**AIM OF THE EXERCISE:** The full listing, minus its pictures, should be printed again exactly as it stands.

**SUPPLIED MATERIAL:**

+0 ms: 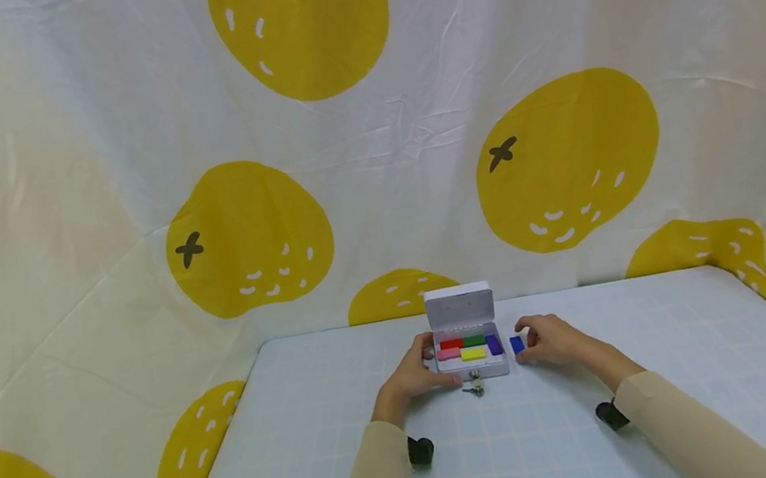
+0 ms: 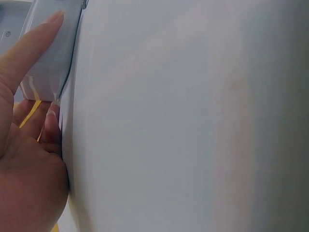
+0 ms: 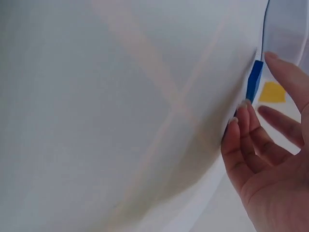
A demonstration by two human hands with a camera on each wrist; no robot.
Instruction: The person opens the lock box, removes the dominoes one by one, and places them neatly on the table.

**ANSWER TO THE EXERCISE:**
+0 ms: 
+0 ms: 
+0 ms: 
A demonstration by two human hands with a camera on each wrist; no robot.
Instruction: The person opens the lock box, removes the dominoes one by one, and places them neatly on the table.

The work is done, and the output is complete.